Boost logo

Boost Users :

Subject: [Boost-users] Platform independent memory mapped [file] IO
From: Steve (sjh_boost_at_[hidden])
Date: 2011-11-22 06:40:20


I have some very large (TB scale) files, and I want to map fixed-size
(say 1Mb) segments from them into memory, for both reading and writing
(in different contexts) making maximum use of OS-level caching. The
software I'm writing needs to work under Unix/Linux and Windows...
performance is critical.

I've discovered boost::iostreams::mapped_file_source and
boost::iostreams::mapped_file_sink, which provide most of the facilities
I'm looking for. The facilities I'd like, but haven't found are:

  * Forcing a synchronisation of written data to disk ( msync(2) on
    Unix; FlushViewOfFile on Windows)
  * Locking files to prevent two processes attempting to write the
    same file at the same time (or read a newly created file before
    written data is flushed..)
  * Controlling attributes of the file at creation time (Unix)

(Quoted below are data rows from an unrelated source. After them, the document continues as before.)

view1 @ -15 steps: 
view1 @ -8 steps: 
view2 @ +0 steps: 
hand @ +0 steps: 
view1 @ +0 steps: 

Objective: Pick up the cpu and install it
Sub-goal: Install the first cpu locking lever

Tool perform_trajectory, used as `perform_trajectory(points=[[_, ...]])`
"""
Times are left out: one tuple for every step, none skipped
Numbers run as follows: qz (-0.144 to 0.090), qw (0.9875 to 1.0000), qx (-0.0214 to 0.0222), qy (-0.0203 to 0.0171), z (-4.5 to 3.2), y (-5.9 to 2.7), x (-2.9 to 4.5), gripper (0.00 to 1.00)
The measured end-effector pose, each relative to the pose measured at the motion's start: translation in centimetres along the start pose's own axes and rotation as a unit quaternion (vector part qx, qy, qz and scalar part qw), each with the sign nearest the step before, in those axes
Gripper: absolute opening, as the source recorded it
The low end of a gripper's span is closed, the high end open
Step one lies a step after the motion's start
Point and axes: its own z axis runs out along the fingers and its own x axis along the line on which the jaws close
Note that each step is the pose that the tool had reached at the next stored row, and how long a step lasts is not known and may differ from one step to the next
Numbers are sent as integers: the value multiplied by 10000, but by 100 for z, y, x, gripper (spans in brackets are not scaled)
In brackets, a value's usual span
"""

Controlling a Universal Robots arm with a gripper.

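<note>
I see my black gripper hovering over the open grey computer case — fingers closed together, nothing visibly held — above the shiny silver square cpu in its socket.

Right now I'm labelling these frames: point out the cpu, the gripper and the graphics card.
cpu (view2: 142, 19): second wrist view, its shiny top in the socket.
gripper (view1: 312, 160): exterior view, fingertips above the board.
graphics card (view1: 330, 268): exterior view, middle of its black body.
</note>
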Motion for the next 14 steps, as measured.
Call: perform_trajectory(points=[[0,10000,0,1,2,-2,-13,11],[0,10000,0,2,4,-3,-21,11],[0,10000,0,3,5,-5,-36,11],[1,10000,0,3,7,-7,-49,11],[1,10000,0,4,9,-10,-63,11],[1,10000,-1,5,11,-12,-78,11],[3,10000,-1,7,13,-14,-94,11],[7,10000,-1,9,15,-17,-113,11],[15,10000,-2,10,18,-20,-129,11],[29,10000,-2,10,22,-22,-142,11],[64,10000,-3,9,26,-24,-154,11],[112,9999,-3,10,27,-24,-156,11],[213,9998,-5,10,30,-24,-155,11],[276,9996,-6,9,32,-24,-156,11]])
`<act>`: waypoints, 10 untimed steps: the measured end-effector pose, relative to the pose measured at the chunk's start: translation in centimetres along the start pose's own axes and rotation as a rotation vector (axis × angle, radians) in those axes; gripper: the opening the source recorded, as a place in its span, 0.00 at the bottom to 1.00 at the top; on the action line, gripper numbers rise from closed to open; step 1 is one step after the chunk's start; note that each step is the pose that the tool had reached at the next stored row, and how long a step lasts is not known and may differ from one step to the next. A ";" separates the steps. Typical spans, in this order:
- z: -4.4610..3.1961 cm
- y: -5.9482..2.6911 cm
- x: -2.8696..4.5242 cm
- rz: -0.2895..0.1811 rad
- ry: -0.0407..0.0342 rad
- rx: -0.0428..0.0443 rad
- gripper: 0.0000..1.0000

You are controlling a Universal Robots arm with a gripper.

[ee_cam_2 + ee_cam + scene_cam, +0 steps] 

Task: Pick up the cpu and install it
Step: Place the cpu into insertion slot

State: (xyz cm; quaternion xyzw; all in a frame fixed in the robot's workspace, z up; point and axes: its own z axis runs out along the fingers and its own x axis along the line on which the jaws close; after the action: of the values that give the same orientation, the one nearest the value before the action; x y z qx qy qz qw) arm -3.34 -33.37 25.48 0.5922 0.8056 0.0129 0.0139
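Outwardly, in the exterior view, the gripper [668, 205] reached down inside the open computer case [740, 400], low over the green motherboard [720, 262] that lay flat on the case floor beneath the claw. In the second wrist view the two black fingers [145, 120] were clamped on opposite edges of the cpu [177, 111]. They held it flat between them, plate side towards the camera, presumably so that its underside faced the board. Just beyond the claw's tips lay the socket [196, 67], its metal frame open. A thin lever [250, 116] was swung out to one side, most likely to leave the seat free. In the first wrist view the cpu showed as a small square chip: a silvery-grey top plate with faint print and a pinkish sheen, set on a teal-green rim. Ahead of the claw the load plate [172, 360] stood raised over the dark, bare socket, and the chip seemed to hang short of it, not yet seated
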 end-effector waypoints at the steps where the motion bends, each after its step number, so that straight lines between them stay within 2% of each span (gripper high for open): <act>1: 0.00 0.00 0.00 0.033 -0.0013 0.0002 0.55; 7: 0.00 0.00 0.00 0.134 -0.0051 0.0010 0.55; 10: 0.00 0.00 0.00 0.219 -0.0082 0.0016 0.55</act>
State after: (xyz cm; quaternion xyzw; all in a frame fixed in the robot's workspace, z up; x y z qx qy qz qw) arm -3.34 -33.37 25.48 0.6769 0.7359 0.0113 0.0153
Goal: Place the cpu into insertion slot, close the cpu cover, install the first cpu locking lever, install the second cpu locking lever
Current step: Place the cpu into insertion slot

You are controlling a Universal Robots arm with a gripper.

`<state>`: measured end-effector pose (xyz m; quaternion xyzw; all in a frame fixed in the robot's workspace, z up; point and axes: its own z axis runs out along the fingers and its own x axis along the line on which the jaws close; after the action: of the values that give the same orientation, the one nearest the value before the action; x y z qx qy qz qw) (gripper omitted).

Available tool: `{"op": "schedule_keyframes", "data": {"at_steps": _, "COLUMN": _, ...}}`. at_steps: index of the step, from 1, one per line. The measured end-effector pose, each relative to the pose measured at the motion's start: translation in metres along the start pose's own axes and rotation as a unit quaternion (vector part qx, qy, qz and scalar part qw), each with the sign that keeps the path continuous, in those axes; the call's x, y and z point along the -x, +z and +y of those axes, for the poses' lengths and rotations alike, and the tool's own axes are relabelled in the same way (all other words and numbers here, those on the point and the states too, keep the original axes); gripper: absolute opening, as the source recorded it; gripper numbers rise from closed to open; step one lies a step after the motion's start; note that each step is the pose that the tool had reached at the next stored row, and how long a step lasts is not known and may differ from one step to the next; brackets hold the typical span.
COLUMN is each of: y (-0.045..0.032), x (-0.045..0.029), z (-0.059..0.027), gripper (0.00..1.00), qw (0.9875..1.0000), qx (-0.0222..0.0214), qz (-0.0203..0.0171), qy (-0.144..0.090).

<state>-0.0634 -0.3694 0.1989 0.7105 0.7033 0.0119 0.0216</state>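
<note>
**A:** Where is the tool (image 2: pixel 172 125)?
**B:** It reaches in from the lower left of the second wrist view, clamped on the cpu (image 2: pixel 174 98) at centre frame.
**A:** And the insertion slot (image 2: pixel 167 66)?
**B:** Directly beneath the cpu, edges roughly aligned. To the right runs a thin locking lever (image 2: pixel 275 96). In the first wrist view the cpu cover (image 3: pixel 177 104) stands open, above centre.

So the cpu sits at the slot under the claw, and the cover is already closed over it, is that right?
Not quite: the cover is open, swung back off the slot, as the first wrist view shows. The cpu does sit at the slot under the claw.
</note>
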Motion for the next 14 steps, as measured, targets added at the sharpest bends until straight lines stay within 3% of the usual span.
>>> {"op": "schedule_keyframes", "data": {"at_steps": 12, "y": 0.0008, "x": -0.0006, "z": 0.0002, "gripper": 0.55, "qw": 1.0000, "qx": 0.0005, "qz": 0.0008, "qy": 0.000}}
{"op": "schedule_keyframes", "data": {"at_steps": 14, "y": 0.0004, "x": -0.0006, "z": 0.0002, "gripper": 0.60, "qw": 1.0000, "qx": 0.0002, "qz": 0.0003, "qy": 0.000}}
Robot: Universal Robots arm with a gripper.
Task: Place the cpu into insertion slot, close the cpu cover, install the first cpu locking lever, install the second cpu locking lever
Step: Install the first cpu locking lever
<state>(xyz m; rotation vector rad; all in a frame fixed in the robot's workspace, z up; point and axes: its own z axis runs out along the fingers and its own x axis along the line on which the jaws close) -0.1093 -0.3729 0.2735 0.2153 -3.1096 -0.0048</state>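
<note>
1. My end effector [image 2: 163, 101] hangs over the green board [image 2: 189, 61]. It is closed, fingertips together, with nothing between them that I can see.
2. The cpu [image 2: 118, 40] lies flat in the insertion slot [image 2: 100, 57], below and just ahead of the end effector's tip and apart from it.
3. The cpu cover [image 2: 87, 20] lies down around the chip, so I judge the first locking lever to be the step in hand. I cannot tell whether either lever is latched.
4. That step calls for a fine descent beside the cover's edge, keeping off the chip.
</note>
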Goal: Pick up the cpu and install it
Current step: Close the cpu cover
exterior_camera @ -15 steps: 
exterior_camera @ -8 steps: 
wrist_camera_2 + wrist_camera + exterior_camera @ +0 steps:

Can I do these things using boost::iostreams::mapped_file_sink and
boost::iostreams::mapped_file_source? I'm aware of
boost::interprocess::basic_managed_mapped_file et al, which suppors a
flush() method - but I don't want to manage the files as if they were
file-backed heaps... with all the space allocation that entails. I am
only interested in efficiently reading/writing to fixed-size blocks of
very large files (of a size known from the offset.)

Am I overlooking a straightforward strategy, using the existing
boost::iostreams library, to establish file-locks and to ensure only
consistently written data is read by other processes? Is it appropriate
to want to to force synchronisation from code as soon as all the data in
a block has been written (avoiding a large latency when, say, 1GB of
pages have been updated and the process needs to exit?)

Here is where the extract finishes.